À Accra, les autorités estiment que les négociations bilatérales ont atteint leurs limites. En saisissant la justice internationale, le Ghana entend obtenir une délimitation claire et définitive de la frontière maritime. Une démarche présentée comme un moyen légal et pacifique de trancher un contentieux qui, selon le gouvernement ghanéen, freine la stabilité et les investissements dans la zone.
Du côté togolais, la fermeté est de mise. Porté par une opinion publique mobilisée, le pouvoir de Lomé refuse toute concession sur la souveraineté maritime. Cette pression nationale a considérablement réduit la marge de manœuvre diplomatique, les autorités affichant une détermination à ne céder aucun kilomètre de zone économique exclusive.
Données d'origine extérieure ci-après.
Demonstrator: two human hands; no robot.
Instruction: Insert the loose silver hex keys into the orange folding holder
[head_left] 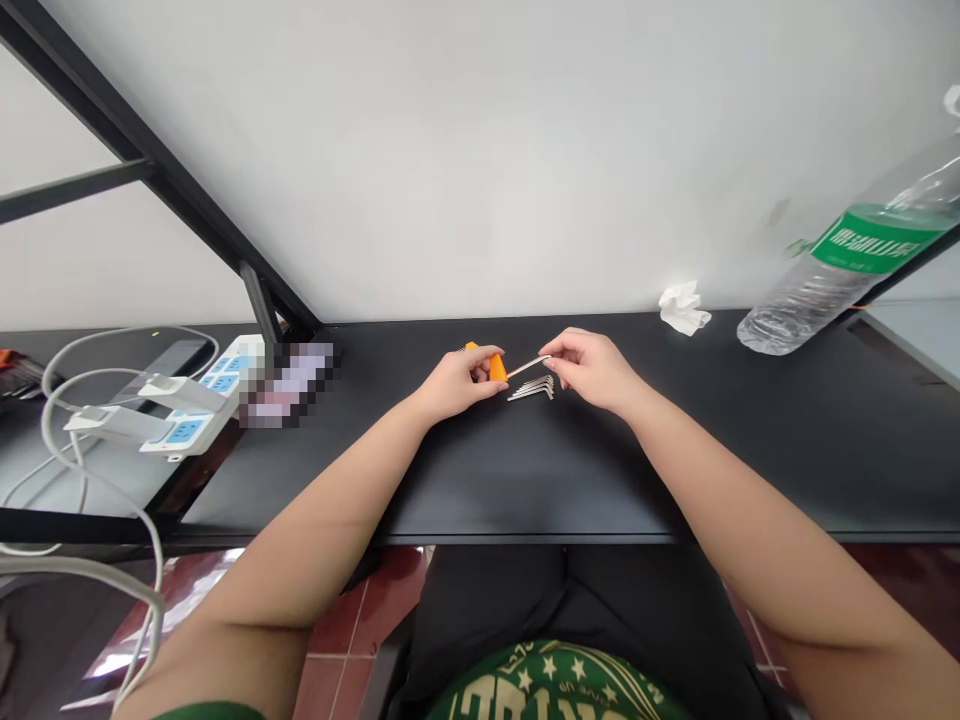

La ferveur patriotique dépasse même le cadre maritime. Une frange de la population lie désormais ce différend à la question historique du « Togoland » britannique, ravivant des sensibilités anciennes entre le Togo et le Ghana. Dans ce contexte tendu, l’arbitrage à venir s’annonce comme l’un des plus grands défis diplomatiques de la décennie pour les deux États, avec des implications géopolitiques majeures pour l’ensemble du Golfe de Guinée.